_What the task requires_: Word for word, the data below must be repeated in full; no picture is to be included.

_Information provided_:
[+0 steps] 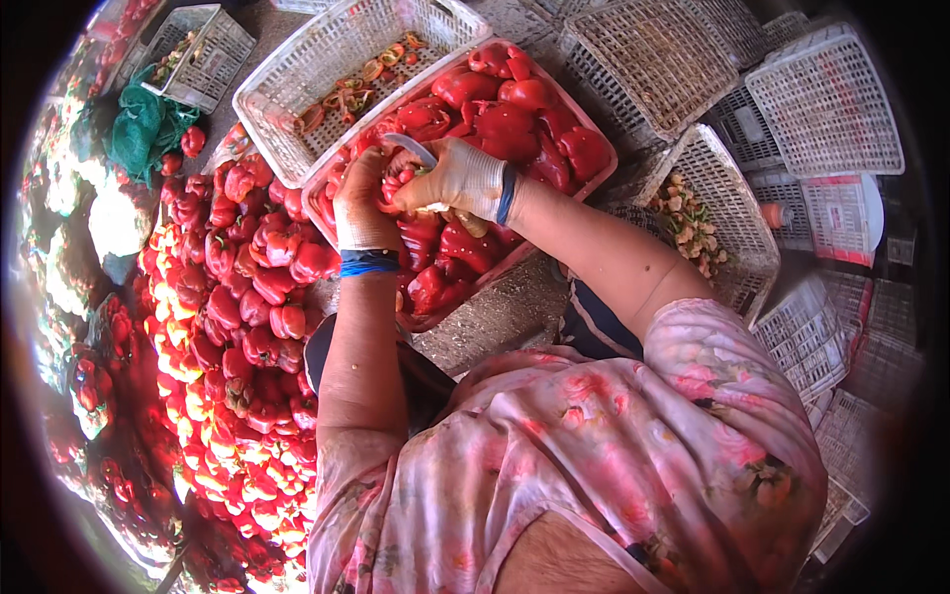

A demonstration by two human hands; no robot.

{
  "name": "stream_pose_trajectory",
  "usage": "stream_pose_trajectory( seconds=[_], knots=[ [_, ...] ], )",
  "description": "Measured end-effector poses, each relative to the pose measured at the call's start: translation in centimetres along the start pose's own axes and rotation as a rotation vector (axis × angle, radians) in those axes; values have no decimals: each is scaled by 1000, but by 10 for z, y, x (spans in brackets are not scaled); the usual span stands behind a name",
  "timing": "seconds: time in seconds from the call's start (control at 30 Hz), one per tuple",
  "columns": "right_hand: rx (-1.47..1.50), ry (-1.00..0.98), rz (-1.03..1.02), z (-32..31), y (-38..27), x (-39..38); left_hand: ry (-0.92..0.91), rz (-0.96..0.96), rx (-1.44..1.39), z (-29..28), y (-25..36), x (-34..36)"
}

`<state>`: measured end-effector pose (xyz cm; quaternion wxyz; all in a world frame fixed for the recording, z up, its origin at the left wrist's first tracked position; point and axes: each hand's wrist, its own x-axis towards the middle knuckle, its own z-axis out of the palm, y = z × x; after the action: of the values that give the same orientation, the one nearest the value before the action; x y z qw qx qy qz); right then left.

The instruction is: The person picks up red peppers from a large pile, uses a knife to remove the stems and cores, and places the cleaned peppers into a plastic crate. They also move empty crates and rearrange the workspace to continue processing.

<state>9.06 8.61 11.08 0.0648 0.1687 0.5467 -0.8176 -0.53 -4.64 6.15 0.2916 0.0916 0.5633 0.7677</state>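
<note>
Over the red crate (591, 168) heaped with cut red bell peppers, my two hands come together in pale work gloves. My left hand (364, 208) is closed round a red bell pepper (398, 176), whose cut side with pale inner parts shows between the hands. My right hand (460, 180) is closed on a knife; its curved blade (410, 148) juts out beside the pepper, and the handle is mostly hidden by the glove. Blue bands circle both wrists.
A white crate (267, 104) with pepper scraps stands beyond the red one. Whole red peppers (247, 297) lie piled at left, near a green net bag (143, 127). At right are a crate (732, 188) of stems and cores and several stacked crates (826, 99).
</note>
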Motion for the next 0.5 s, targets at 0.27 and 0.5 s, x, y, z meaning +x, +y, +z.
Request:
stream_pose_trajectory(
  seconds=[0.27, 0.5],
  knots=[
    [-82, 479, -316, -88, -68, -115, -166, -217, -654, 39, 21, -11],
    [-1535, 922, 597, -228, -54, -266, -190, -97, -678, 28, 15, -7]
  ],
)
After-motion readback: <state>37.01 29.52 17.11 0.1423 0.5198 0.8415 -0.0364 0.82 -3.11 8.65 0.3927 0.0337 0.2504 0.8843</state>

_Answer box_:
[+0 steps] 

A demonstration by two human hands; no robot.

{
  "name": "stream_pose_trajectory",
  "usage": "stream_pose_trajectory( seconds=[_], knots=[ [_, ...] ], )",
  "description": "Measured end-effector poses, each relative to the pose measured at the call's start: translation in centimetres along the start pose's own axes and rotation as a rotation vector (axis × angle, radians) in those axes; values have no decimals: each is scaled by 1000, but by 10 for z, y, x (spans in brackets are not scaled); the usual span stands behind a name",
  "timing": "seconds: time in seconds from the call's start (control at 30 Hz), one per tuple",
  "columns": "right_hand: rx (-1.47..1.50), ry (-1.00..0.98), rz (-1.03..1.02), z (-32..31), y (-38..27), x (-39..38); left_hand: ry (-0.92..0.91), rz (-0.96..0.96), rx (-1.44..1.39), z (-29..28), y (-25..36), x (-34..36)"
}

`<state>`: measured end-effector pose (xyz cm; quaternion wxyz; all in a world frame fixed for the recording, z up, its origin at the left wrist's first tracked position; point and axes: each hand's wrist, its own x-axis towards the middle knuckle, its own z-axis out of the palm, y = z × x; after the action: of the values that give the same orientation, the one nearest the value before the action; x y z qw qx qy qz); right then left.

The instruction is: The person picks up red peppers from a large pile, uses a knife to remove the stems and cores, and places the cleaned peppers into a plastic crate. They also move empty crates and rearrange the workspace to continue processing.

<state>9.06 8.61 11.08 0.0648 0.1687 0.5467 -0.8176 -0.53 -4.64 6.15 0.2916 0.0916 0.5633 0.7677</state>
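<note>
Over the red crate (591, 168) heaped with cut red bell peppers, my two hands come together in pale work gloves. My left hand (364, 208) is closed round a red bell pepper (398, 176), whose cut side with pale inner parts shows between the hands. My right hand (460, 180) is closed on a knife; its curved blade (410, 148) juts out beside the pepper, and the handle is mostly hidden by the glove. Blue bands circle both wrists.
A white crate (267, 104) with pepper scraps stands beyond the red one. Whole red peppers (247, 297) lie piled at left, near a green net bag (143, 127). At right are a crate (732, 188) of stems and cores and several stacked crates (826, 99).
</note>
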Motion for the next 0.5 s, targets at 0.27 and 0.5 s, x, y, z meaning +x, +y, +z.
Request:
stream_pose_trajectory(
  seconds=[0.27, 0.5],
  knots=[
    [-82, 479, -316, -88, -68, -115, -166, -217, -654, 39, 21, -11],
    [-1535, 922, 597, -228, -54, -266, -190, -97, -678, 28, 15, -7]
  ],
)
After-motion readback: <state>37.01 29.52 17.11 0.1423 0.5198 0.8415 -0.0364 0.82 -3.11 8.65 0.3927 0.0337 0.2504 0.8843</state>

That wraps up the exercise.